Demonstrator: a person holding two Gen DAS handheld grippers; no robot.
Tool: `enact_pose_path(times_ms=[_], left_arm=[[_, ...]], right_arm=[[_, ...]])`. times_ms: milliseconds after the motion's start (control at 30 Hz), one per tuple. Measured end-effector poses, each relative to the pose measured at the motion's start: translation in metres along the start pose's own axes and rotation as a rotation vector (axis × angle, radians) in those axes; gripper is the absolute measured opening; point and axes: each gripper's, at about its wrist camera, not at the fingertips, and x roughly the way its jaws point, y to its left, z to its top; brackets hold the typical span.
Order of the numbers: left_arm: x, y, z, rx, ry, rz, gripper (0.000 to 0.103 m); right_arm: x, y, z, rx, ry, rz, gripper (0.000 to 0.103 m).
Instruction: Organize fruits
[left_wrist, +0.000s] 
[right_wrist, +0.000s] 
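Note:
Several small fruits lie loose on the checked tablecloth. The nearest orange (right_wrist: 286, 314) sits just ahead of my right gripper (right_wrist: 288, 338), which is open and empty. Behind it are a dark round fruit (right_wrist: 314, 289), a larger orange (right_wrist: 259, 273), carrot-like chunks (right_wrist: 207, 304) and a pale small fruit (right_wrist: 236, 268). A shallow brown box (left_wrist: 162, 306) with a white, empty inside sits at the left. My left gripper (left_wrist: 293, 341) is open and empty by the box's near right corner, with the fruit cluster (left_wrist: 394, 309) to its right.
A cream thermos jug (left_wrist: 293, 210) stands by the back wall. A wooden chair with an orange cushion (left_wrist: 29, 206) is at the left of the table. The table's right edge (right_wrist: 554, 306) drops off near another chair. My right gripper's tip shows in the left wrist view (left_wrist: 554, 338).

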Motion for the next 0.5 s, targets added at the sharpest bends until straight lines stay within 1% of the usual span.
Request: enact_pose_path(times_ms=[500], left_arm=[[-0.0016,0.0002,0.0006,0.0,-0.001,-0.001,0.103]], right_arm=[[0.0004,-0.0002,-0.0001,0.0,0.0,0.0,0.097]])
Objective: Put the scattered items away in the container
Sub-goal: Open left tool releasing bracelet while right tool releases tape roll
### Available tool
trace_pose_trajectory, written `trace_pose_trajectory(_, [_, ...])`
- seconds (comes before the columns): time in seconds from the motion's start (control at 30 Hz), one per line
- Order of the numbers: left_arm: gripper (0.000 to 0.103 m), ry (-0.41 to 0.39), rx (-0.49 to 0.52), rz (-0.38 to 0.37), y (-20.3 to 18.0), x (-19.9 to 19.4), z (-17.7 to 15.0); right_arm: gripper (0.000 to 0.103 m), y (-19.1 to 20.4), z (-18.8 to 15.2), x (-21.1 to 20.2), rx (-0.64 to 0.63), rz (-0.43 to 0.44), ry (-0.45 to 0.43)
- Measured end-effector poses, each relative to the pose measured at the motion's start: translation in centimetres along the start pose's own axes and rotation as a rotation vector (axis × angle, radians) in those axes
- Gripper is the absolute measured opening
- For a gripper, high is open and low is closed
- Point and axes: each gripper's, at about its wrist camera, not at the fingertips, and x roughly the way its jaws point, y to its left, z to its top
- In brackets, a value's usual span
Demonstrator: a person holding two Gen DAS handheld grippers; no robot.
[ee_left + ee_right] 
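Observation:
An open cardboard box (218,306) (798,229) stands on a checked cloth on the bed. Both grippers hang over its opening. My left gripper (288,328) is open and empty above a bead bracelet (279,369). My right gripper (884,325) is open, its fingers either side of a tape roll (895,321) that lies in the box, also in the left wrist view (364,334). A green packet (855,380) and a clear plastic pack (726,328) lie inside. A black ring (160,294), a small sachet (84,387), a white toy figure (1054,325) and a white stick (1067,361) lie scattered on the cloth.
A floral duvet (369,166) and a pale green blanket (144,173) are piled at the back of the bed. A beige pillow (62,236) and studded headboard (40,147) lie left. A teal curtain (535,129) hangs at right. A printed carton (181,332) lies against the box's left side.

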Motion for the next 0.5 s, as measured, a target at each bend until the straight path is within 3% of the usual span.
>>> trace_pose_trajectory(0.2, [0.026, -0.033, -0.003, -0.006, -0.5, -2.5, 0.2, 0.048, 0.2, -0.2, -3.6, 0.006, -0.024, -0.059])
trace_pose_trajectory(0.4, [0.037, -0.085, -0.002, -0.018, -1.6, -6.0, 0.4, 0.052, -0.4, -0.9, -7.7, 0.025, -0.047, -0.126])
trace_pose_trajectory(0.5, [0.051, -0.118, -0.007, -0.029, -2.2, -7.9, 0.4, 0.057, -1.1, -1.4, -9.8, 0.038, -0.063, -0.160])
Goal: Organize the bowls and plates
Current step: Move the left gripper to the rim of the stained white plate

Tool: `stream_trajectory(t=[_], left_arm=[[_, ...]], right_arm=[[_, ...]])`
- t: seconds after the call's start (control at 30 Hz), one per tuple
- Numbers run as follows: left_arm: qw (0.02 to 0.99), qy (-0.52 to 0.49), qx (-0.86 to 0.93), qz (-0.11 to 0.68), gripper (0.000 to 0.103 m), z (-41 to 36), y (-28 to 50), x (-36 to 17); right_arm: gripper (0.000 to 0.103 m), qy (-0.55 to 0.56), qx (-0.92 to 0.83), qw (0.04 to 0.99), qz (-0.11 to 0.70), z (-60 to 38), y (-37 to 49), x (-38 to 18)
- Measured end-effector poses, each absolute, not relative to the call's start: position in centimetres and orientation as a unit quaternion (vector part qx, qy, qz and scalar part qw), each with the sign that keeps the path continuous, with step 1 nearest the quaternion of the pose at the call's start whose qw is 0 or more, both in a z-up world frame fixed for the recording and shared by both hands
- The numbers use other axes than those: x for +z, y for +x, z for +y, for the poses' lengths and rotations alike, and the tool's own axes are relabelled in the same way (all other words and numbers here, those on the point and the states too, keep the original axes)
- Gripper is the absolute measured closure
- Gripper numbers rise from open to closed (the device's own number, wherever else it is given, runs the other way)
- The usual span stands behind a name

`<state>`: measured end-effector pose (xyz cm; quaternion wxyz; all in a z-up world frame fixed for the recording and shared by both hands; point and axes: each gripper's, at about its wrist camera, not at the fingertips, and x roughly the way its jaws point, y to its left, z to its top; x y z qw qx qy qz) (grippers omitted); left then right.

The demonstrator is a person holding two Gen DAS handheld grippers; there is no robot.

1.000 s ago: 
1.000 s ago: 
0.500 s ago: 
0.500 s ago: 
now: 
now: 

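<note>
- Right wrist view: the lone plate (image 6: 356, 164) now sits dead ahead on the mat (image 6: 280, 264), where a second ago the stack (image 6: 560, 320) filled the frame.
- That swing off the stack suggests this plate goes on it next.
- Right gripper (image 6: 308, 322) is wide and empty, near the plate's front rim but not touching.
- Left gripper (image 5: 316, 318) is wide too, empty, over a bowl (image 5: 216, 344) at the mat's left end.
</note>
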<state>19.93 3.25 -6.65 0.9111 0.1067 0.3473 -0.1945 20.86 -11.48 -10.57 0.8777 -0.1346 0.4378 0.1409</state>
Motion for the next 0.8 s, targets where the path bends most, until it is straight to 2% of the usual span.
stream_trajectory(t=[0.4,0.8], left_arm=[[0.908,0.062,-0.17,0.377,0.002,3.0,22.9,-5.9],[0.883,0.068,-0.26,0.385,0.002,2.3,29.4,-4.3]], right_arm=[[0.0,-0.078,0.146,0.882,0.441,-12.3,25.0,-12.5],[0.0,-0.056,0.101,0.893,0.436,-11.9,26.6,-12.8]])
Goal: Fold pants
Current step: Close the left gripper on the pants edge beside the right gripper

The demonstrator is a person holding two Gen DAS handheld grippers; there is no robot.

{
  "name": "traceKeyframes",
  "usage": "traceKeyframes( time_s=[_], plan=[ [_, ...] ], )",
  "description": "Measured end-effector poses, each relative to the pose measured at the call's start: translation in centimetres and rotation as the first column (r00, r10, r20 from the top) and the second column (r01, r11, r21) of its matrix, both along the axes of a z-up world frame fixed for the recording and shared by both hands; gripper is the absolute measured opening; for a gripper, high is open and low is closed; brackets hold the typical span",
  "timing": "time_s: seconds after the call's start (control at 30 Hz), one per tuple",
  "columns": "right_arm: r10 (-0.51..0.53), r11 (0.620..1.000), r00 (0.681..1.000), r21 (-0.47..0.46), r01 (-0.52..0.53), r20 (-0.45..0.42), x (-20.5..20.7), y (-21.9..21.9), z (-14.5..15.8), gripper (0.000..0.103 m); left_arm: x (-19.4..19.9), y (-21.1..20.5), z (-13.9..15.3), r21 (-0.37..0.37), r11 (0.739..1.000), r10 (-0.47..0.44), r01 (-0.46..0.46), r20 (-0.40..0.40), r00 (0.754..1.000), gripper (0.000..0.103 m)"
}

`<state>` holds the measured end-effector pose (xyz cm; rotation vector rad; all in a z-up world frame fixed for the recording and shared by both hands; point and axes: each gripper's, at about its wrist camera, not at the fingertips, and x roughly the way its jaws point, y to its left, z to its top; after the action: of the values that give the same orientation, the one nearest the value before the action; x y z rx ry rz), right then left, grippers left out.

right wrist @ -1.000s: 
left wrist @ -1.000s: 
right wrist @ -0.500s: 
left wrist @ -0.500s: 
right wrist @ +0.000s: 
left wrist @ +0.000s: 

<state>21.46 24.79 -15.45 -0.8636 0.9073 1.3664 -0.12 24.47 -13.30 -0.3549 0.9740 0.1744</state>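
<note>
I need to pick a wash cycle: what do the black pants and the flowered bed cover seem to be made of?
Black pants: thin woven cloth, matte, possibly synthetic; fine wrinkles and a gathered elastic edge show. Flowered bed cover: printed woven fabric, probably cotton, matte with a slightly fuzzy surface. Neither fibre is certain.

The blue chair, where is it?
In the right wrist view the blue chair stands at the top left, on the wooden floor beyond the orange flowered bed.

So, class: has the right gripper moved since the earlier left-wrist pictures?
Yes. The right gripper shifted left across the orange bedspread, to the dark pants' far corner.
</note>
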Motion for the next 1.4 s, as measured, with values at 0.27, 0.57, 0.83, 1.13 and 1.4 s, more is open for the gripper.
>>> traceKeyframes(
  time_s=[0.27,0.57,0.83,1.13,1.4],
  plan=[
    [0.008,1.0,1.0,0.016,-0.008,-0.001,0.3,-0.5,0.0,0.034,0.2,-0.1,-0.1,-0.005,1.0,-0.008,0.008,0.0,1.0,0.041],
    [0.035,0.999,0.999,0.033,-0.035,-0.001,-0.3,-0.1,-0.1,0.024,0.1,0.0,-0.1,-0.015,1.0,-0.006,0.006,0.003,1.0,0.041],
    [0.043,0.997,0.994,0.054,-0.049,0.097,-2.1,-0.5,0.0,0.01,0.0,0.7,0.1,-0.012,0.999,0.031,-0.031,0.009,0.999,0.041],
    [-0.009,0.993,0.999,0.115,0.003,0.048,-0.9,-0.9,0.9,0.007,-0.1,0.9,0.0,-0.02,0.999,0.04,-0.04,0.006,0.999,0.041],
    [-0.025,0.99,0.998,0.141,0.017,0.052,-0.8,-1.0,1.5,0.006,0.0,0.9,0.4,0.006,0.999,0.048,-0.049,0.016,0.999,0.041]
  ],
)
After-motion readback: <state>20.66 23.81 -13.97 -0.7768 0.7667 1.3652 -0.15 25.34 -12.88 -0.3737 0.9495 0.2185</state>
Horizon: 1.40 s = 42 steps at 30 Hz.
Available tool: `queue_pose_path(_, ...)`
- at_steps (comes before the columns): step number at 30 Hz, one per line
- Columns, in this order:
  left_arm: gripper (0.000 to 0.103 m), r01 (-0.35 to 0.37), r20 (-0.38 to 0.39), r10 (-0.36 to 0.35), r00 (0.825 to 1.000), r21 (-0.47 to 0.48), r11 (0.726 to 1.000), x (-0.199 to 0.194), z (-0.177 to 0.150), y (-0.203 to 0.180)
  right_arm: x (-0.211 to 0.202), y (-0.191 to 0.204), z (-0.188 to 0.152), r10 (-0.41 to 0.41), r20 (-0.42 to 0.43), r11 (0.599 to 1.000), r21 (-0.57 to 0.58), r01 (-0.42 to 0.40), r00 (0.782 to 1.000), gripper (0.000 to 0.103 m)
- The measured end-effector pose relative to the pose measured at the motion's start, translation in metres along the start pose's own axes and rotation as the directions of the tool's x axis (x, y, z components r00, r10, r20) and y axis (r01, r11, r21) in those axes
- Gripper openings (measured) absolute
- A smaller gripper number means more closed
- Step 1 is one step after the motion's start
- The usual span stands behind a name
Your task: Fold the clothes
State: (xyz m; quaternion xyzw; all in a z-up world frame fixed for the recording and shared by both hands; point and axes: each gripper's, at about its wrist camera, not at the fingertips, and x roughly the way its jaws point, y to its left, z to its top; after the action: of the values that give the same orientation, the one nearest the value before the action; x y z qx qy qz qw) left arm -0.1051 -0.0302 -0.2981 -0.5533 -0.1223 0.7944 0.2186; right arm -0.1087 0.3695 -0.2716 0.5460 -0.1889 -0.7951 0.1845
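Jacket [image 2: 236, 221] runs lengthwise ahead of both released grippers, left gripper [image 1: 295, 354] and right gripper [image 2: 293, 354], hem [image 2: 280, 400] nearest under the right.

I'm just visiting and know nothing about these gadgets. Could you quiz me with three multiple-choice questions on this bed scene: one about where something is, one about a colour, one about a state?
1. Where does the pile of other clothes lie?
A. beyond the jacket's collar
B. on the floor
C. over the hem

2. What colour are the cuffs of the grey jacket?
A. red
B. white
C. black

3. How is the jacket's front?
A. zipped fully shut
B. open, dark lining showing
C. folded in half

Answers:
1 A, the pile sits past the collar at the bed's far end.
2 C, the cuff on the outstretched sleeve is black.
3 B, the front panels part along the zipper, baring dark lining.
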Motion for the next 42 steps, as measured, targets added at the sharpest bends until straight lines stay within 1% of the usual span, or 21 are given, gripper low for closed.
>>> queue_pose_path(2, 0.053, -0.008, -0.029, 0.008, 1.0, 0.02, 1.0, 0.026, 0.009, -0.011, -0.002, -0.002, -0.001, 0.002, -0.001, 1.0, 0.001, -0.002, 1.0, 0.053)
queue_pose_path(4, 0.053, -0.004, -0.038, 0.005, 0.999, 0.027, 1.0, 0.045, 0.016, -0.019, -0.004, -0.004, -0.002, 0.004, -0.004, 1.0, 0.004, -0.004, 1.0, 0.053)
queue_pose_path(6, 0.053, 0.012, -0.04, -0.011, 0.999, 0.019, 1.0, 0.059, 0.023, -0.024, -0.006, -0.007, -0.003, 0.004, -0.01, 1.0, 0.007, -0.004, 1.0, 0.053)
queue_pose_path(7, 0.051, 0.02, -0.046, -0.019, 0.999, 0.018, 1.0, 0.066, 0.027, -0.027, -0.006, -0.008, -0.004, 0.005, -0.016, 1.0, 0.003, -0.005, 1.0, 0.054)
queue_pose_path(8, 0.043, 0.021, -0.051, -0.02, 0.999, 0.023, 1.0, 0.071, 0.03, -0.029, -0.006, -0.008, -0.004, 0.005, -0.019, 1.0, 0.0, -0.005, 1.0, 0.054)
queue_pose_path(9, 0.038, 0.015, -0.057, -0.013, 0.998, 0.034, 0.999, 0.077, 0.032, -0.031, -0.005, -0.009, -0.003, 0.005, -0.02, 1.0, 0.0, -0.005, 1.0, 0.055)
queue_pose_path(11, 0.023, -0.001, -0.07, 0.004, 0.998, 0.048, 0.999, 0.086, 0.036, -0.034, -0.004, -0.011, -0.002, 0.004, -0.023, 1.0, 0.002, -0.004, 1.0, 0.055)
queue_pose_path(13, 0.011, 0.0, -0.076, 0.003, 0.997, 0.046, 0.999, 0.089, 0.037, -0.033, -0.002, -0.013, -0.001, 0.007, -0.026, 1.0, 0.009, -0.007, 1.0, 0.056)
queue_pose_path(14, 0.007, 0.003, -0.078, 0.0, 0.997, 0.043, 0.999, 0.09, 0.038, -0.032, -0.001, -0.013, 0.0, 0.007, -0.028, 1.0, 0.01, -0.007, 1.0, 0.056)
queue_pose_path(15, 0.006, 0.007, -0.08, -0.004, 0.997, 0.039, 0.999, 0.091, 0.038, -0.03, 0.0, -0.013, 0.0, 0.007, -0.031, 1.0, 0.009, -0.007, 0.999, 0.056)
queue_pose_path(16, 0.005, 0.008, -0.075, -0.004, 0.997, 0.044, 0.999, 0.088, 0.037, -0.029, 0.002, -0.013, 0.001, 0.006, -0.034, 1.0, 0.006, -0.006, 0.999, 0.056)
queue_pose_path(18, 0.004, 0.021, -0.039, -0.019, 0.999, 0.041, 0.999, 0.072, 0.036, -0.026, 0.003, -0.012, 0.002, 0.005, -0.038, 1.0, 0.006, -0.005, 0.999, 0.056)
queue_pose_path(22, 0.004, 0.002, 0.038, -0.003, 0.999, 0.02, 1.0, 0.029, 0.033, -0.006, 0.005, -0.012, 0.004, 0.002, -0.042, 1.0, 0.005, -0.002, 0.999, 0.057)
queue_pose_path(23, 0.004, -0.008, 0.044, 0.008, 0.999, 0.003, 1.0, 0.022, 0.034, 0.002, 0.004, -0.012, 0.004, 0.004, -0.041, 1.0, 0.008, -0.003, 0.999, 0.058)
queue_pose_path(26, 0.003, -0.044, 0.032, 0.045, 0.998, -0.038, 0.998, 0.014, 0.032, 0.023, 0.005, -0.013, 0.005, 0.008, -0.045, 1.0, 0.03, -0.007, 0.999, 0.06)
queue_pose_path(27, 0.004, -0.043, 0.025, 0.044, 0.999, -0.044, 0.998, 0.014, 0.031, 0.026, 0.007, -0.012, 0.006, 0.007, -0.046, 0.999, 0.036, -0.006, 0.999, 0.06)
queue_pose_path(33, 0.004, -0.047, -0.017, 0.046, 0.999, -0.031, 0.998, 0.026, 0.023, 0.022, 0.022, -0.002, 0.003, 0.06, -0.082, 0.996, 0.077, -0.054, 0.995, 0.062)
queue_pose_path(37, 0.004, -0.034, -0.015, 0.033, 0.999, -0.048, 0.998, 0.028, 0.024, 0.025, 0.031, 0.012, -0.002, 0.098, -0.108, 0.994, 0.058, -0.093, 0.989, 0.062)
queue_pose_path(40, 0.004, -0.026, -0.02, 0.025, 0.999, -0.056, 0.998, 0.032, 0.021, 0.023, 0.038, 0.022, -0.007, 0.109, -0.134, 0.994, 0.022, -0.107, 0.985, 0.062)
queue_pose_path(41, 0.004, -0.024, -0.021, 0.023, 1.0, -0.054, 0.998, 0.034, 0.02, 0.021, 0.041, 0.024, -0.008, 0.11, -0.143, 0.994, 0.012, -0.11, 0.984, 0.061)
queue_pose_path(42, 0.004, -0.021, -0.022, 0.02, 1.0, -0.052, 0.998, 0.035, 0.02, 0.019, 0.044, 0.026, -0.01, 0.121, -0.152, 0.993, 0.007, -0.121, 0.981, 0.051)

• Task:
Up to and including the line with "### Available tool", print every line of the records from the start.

• Written answer:
Demonstrator: a person holding two Gen DAS handheld grippers; no robot.
Tool: `enact_pose_path(times_ms=[_], left_arm=[[_, ...]], right_arm=[[_, ...]])`. times_ms: milliseconds after the motion's start (control at 30 Hz), one per tuple. Measured end-effector poses, each relative to the pose measured at the motion's start: translation in metres along the start pose's own axes and rotation as a rotation vector (axis × angle, radians) in those axes; gripper is the absolute measured opening; point and axes: each gripper's, at about its wrist camera, not at the fingertips, and x roughly the way its jaws point, y to its left, z to its top; brackets hold the typical span.
Order of the numbers: left_arm: x, y, z, rx, ry, rz, gripper (0.000 to 0.103 m); right_arm: x, y, z, rx, ry, rz, gripper (0.000 to 0.103 m).
Instruction: Organize fruits
[left_wrist, +0.000s] 
[right_wrist, +0.000s] 
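Note:
Several small fruits lie loose on the checked tablecloth. The nearest orange (right_wrist: 286, 314) sits just ahead of my right gripper (right_wrist: 288, 338), which is open and empty. Behind it are a dark round fruit (right_wrist: 314, 289), a larger orange (right_wrist: 259, 273), carrot-like chunks (right_wrist: 207, 304) and a pale small fruit (right_wrist: 236, 268). A shallow brown box (left_wrist: 162, 306) with a white, empty inside sits at the left. My left gripper (left_wrist: 293, 341) is open and empty by the box's near right corner, with the fruit cluster (left_wrist: 394, 309) to its right.
A cream thermos jug (left_wrist: 293, 210) stands by the back wall. A wooden chair with an orange cushion (left_wrist: 29, 206) is at the left of the table. The table's right edge (right_wrist: 554, 306) drops off near another chair. My right gripper's tip shows in the left wrist view (left_wrist: 554, 338).
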
Motion for the next 0.5 s, targets added at the sharpest bends until straight lines stay within 1% of the usual span.
Request: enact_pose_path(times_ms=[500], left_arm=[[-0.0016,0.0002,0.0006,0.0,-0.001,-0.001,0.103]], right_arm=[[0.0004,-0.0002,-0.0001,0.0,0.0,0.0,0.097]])
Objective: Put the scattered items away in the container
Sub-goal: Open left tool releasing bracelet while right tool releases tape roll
### Available tool

The output requires nothing else.